- _WHAT TO DO_
All entries must be given again in full, exactly as they were supplied.
<<<<
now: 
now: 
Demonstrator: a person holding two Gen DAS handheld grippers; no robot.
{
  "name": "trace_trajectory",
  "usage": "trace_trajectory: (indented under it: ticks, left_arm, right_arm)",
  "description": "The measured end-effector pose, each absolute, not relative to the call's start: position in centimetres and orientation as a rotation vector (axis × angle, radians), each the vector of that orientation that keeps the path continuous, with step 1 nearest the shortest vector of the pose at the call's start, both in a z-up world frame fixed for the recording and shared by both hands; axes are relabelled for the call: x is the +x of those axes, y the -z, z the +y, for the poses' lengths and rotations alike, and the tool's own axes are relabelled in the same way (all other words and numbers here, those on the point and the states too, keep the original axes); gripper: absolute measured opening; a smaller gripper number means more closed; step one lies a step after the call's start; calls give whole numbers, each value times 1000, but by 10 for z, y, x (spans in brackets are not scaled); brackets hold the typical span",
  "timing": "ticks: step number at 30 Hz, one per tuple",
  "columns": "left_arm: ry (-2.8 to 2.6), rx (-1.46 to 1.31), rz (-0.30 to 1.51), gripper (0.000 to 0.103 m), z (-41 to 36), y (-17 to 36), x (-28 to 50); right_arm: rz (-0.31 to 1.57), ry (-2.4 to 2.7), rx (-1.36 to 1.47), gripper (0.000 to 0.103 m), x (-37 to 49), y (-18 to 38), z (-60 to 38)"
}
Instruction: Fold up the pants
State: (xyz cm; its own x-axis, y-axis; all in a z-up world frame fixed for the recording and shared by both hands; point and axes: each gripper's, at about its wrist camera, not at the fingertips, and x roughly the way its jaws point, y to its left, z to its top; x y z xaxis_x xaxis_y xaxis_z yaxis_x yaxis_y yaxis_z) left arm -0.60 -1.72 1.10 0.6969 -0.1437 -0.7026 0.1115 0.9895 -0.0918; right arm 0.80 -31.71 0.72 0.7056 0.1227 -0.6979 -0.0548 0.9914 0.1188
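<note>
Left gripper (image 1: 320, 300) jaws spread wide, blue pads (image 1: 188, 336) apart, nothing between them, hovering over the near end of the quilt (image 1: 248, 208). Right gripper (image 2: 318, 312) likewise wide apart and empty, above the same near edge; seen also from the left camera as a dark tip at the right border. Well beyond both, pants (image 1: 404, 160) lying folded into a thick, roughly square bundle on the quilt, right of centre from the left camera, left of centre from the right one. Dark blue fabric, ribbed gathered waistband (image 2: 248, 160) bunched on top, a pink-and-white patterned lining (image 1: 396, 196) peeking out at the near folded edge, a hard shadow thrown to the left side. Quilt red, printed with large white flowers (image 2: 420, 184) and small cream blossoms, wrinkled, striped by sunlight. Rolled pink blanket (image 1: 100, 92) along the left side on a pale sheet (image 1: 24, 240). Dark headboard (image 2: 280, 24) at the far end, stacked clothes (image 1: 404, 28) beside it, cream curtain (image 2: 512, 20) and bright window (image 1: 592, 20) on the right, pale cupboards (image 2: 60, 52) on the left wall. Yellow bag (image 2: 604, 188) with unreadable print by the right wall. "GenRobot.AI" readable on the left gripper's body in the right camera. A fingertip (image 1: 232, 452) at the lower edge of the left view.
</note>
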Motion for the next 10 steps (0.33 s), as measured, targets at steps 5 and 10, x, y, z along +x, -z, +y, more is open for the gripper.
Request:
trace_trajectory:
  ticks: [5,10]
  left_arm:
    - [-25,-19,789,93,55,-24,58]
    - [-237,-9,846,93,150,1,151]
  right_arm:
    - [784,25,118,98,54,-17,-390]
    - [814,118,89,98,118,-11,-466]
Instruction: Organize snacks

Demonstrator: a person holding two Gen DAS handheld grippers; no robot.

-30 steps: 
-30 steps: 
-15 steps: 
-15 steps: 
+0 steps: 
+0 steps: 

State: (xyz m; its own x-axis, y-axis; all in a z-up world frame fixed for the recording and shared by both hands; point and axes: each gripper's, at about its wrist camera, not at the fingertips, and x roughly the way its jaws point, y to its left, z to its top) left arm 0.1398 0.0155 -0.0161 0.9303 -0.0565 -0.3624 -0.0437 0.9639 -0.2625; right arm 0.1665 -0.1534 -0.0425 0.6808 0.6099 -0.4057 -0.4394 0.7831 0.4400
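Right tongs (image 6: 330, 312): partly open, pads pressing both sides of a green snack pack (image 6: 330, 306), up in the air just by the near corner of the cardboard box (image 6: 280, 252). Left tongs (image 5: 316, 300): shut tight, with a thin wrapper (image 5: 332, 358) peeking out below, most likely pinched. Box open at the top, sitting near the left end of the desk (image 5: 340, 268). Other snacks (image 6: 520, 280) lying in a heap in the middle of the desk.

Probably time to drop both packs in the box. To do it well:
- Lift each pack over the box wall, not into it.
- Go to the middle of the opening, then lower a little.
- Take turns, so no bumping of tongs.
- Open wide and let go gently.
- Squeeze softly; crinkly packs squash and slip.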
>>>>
- _COMPLETED EXERCISE_
now: 
now: 
Demonstrator: a person holding two Gen DAS handheld grippers; no robot.
{
  "name": "trace_trajectory",
  "usage": "trace_trajectory: (indented under it: ticks, left_arm, right_arm)",
  "description": "The measured end-effector pose, each absolute, not relative to the call's start: position in centimetres and orientation as a rotation vector (axis × angle, radians), each the vector of that orientation that keeps the path continuous, with step 1 nearest the shortest vector of the pose at the call's start, both in a z-up world frame fixed for the recording and shared by both hands; axes are relabelled for the call: x is the +x of those axes, y the -z, z the +y, for the poses' lengths and rotations alike, and the tool's own axes are relabelled in the same way (all other words and numbers here, those on the point and the states too, keep the original axes); gripper: absolute measured opening; a smaller gripper number means more closed; step one lies a step after the call's start; calls give whole numbers, each value times 1000, but by 10 for z, y, x (spans in brackets are not scaled); brackets hold the typical span",
  "timing": "ticks: step number at 30 Hz, one per tuple",
  "columns": "left_arm: ry (-2.8 to 2.6), rx (-1.46 to 1.31), rz (-0.30 to 1.51), gripper (0.000 to 0.103 m), z (-41 to 36), y (-17 to 36), x (-28 to 50); right_arm: rz (-0.31 to 1.57), ry (-2.4 to 2.7), rx (-1.36 to 1.47), gripper (0.000 to 0.103 m), x (-37 to 49), y (-18 to 38), z (-60 to 38)"
}
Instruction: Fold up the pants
State: (xyz cm; its own x-axis, y-axis; all in a z-up world frame fixed for the recording and shared by both hands; point and axes: each gripper's, at about its wrist camera, not at the fingertips, and x roughly the way its jaws point, y to its left, z to its top; x y z xaxis_x xaxis_y xaxis_z yaxis_x yaxis_y yaxis_z) left arm -0.60 -1.72 1.10 0.6969 -0.1437 -0.7026 0.1115 0.9895 -0.0918; right arm 0.80 -31.71 0.72 0.7056 0.1227 -0.6979 -0.0548 0.9914 0.1188
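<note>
Left gripper (image 1: 320, 300) jaws spread wide, blue pads (image 1: 188, 336) apart, nothing between them, hovering over the near end of the quilt (image 1: 248, 208). Right gripper (image 2: 318, 312) likewise wide apart and empty, above the same near edge; seen also from the left camera as a dark tip at the right border. Well beyond both, pants (image 1: 404, 160) lying folded into a thick, roughly square bundle on the quilt, right of centre from the left camera, left of centre from the right one. Dark blue fabric, ribbed gathered waistband (image 2: 248, 160) bunched on top, a pink-and-white patterned lining (image 1: 396, 196) peeking out at the near folded edge, a hard shadow thrown to the left side. Quilt red, printed with large white flowers (image 2: 420, 184) and small cream blossoms, wrinkled, striped by sunlight. Rolled pink blanket (image 1: 100, 92) along the left side on a pale sheet (image 1: 24, 240). Dark headboard (image 2: 280, 24) at the far end, stacked clothes (image 1: 404, 28) beside it, cream curtain (image 2: 512, 20) and bright window (image 1: 592, 20) on the right, pale cupboards (image 2: 60, 52) on the left wall. Yellow bag (image 2: 604, 188) with unreadable print by the right wall. "GenRobot.AI" readable on the left gripper's body in the right camera. A fingertip (image 1: 232, 452) at the lower edge of the left view.
</note>
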Motion for the next 10 steps (0.33 s), as measured, targets at steps 5 and 10, x, y, z along +x, -z, +y, more is open for the gripper.
Request:
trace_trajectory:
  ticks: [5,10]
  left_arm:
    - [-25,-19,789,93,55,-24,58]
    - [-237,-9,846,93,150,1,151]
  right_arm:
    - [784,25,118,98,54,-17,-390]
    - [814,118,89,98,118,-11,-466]
Instruction: Organize snacks

Demonstrator: a person holding two Gen DAS handheld grippers; no robot.

-30 steps: 
-30 steps: 
-15 steps: 
-15 steps: 
+0 steps: 
+0 steps: 

State: (xyz m; its own x-axis, y-axis; all in a z-up world frame fixed for the recording and shared by both hands; point and axes: each gripper's, at about its wrist camera, not at the fingertips, and x roughly the way its jaws point, y to its left, z to its top) left arm 0.1398 0.0155 -0.0161 0.9303 -0.0565 -0.3624 -0.0437 0.9639 -0.2625; right arm 0.1665 -0.1534 -0.0425 0.6808 0.6099 -0.4057 -0.4394 0.7831 0.4400
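Right tongs (image 6: 330, 312): partly open, pads pressing both sides of a green snack pack (image 6: 330, 306), up in the air just by the near corner of the cardboard box (image 6: 280, 252). Left tongs (image 5: 316, 300): shut tight, with a thin wrapper (image 5: 332, 358) peeking out below, most likely pinched. Box open at the top, sitting near the left end of the desk (image 5: 340, 268). Other snacks (image 6: 520, 280) lying in a heap in the middle of the desk.

Probably time to drop both packs in the box. To do it well:
- Lift each pack over the box wall, not into it.
- Go to the middle of the opening, then lower a little.
- Take turns, so no bumping of tongs.
- Open wide and let go gently.
- Squeeze softly; crinkly packs squash and slip.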

The exercise has been carried out completely.